If I drop this marker on the floor (demonstrate), does the marker "desire" to fall to the ground?
Obviously is does not desire, it is just following the laws of nature; gravity.

Similarly, a tree does not literally desire water nor does it desire to grow towards the sun. It does not have a consciousness like humans in order to make that choice.

We, on the other hand, can choose. I can choose whether I want to drink soda or water (or at least it may seem so).

Who exactly is doing the choosing?

We are, fundamentally, our DNA coding and certainly DNA does not choose.

The 'magic' happens in the gene expression. We get a product, like our consciousness, that seems as if it is beyond the laws of nature. This illusion is deeply mystifying and provocative.

Yosemite has this same mystifying property.

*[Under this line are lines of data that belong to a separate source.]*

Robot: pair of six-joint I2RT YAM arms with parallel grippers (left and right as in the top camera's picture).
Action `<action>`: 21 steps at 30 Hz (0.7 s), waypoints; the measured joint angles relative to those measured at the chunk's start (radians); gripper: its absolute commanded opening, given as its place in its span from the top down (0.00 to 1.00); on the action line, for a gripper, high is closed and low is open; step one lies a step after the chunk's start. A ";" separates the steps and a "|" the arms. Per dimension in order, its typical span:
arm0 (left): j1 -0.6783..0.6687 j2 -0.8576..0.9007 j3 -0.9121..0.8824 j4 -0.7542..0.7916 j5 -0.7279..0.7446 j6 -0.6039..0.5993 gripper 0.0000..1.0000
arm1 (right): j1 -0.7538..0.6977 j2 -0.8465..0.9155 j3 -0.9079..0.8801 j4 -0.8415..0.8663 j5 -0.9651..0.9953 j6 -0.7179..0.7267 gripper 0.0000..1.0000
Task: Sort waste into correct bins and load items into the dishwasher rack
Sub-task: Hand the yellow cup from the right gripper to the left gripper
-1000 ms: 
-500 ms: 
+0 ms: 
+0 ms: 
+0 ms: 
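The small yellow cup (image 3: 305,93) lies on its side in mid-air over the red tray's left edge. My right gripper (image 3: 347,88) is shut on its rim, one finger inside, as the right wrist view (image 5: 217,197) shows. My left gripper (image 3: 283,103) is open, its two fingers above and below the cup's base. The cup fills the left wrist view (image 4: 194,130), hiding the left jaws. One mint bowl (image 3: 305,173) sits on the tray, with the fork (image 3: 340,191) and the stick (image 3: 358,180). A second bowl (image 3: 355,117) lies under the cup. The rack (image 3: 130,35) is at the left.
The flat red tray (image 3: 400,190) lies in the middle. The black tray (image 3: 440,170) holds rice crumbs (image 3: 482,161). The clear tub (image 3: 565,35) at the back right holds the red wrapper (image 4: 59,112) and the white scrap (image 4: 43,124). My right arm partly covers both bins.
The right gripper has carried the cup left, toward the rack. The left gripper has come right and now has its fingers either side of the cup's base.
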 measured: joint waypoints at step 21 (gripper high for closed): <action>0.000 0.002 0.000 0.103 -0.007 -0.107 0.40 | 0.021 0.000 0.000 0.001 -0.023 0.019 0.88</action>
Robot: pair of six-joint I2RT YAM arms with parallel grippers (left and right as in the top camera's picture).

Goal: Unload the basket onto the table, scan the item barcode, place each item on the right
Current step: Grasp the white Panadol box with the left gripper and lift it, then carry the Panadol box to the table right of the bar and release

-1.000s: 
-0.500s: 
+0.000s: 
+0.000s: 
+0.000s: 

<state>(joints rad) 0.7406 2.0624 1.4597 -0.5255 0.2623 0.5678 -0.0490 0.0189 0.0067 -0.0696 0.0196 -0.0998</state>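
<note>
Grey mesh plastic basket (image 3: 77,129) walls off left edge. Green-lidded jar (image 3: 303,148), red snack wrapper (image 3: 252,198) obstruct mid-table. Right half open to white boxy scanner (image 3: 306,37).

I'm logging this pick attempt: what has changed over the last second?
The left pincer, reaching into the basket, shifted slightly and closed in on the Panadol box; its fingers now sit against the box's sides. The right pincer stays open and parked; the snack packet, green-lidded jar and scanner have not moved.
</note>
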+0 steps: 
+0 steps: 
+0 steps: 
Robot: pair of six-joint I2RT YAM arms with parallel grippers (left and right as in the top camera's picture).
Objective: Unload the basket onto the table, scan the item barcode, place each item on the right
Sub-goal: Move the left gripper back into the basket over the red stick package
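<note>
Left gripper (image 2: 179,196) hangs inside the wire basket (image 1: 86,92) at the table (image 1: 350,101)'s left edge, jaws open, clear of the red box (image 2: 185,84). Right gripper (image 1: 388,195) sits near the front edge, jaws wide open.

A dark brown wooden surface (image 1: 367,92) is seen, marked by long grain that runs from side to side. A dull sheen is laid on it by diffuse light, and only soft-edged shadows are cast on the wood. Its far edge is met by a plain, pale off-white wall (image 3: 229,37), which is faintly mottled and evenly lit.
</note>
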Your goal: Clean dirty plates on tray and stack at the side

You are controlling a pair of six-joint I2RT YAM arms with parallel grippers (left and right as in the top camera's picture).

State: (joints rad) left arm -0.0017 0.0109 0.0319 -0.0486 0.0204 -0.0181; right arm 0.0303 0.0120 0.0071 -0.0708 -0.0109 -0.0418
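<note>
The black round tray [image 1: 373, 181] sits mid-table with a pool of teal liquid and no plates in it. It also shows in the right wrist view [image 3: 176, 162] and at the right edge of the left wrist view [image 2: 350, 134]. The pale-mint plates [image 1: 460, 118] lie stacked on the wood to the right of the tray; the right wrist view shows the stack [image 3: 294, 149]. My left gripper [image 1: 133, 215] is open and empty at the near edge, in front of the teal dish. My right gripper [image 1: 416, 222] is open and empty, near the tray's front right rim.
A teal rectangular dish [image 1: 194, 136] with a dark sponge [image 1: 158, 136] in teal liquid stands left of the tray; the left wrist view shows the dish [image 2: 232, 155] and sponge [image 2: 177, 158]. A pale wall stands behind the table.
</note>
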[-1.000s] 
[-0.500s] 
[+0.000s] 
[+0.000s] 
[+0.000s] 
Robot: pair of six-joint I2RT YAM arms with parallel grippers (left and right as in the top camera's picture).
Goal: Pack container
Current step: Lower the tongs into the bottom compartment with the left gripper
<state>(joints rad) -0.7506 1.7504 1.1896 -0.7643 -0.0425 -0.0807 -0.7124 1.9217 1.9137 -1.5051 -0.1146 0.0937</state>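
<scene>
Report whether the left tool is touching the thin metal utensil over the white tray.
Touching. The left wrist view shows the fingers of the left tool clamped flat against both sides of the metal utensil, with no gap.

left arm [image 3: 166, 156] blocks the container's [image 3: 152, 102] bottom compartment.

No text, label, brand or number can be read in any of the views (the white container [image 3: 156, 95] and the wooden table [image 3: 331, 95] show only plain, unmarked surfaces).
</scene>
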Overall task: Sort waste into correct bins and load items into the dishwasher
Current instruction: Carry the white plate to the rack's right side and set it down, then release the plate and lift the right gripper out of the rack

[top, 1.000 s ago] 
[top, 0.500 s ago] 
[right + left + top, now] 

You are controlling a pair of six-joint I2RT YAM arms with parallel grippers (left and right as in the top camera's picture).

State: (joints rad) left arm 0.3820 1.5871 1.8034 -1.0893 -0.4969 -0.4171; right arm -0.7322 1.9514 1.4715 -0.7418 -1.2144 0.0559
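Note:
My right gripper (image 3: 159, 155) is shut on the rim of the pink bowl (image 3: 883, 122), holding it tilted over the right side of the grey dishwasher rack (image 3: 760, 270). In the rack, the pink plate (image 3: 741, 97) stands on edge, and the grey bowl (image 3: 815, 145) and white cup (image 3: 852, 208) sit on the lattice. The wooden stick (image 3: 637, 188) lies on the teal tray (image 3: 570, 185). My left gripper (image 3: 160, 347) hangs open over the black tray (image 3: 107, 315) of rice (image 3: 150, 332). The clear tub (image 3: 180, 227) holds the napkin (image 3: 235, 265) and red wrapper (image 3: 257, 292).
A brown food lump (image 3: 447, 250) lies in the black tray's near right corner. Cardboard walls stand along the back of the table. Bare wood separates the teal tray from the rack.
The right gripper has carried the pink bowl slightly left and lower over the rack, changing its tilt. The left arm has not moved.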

Just as the human DNA, Yosemite possess very objective mechanisms that strictly follow natural laws. Trees, plants, insects, etc all follow nature's laws flawlessly and consistently – just as a succulent deposits money in its bank account or how a tree lays off the branches at the lowest tier.

Despite the mechanical aspects of Yosemite, the whole seems greater than the sum of its parts.

Just like the human consciousness, a mystifying beauty emerges from Yosemite.

This beauty is very hard to conceptualize so I will make an analogy to clarify.

Imagine all of you were watching the play "Romeo and Juliet" for the first time. Only, the characters and the scene are going in super slow motion (almost frozen) and they are in the middle of the story. With careful scrutiny of the scene you can make certain assumptions, like the fact it is a play or what time period they are living in. You might be able to construct possible plots for the story. What is almost impossible to know, are the deeper meanings of the story. The irony, metaphors, humor, or social commentaries will be almost impossible to depict.

We are looking at Yosemite like we are looking at this slow motion play, we can only understand it superficially. Maybe our human mind is not capable of conceptualizing this spirit of Yosemite, either way; it has different effects on different people.